Seit 2018 gibt es das Familia*Futura Festival in Sachsen. Das Festival versteht sich als Raum für vielfältige Familienmodelle. Die erste Ausgabe fand in Dresden statt. Die zweite war für Leipzig geplant. Coronabedingt wurde sie in den digitalen Raum verlagert.

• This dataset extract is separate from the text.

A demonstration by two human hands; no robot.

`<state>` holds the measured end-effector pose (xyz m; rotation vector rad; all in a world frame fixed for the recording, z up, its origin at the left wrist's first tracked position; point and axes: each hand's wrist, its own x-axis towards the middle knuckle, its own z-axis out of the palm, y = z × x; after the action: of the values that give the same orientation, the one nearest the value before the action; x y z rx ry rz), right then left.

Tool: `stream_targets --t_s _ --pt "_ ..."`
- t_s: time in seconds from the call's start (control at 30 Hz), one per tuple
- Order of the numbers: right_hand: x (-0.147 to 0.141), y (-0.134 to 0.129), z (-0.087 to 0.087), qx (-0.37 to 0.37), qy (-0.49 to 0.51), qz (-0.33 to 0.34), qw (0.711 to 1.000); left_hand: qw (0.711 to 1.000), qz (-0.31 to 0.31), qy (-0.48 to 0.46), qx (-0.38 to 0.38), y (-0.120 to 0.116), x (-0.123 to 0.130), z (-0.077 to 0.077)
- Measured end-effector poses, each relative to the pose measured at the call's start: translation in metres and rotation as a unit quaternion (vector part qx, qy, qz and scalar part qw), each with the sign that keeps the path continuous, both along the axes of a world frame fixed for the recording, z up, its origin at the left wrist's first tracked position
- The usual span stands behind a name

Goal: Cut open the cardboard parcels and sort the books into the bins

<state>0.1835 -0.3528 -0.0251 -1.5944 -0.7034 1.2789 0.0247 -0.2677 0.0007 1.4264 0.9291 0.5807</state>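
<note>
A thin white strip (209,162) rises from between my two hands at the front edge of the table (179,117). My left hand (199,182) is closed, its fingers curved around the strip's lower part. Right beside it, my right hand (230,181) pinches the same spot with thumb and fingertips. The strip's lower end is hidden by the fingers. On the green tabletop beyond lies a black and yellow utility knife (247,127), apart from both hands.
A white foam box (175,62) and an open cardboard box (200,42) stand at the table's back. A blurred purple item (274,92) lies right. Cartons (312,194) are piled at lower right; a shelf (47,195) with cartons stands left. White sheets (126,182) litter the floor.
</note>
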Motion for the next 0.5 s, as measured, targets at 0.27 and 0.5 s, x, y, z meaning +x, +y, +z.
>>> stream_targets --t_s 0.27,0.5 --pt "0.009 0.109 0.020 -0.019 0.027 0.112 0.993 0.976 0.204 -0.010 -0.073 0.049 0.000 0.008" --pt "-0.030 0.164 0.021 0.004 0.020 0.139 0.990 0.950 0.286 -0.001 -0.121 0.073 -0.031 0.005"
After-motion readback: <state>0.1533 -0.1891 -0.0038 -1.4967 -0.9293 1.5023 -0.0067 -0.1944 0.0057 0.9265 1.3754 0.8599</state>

Das Panel trägt den Titel »Väter, Ko-Mütter & nicht-gebärende Eltern« und findet über Zoom statt. »Wir wollen heute die sozialen Dimensionen von Elternschaft feiern«, erklärt Moderatorin Alisa Tretau, ehe sie an diesem Dienstagnachmittag ihre Gäste vorstellt. Da ist Carla, eine Lehrerin, die gemeinsam mit zwei Frauen ein Kind großzieht. Carla ist in ihre Rolle als Co-Mutter eher hineingerutscht, wie sie den Zuschauern erklärt. Das Kind war schon da, als die biologische Mutter begann die Sorgearbeit zwischen sich und ihren zwei Freundinnen aufzuteilen. Inzwischen kümmern sich alle drei Frauen gleichberechtigt um den Jungen. Der zweite Gast ist Jochen. Er suchte für sein Kind bewusst nach Menschen, die Lust auf eine Co-Elternschaft hatten. Seine Tochter zieht er gemeinsam mit zwei Frauen auf. Im Gespräch erzählt Jochen wie angenehm er es findet, wenn die Elternschaft nicht mit einer romantischen Beziehung verbunden ist. Eine Erfahrung, die auch Carla bestätigt. An der Seite von Carla und Jochen bestreitet an diesem Nachmittag Felix das Panel. Er ist ein Trans*mann und hat gemeinsam mit seiner Partnerin ein Kind mit Behinderung adoptiert.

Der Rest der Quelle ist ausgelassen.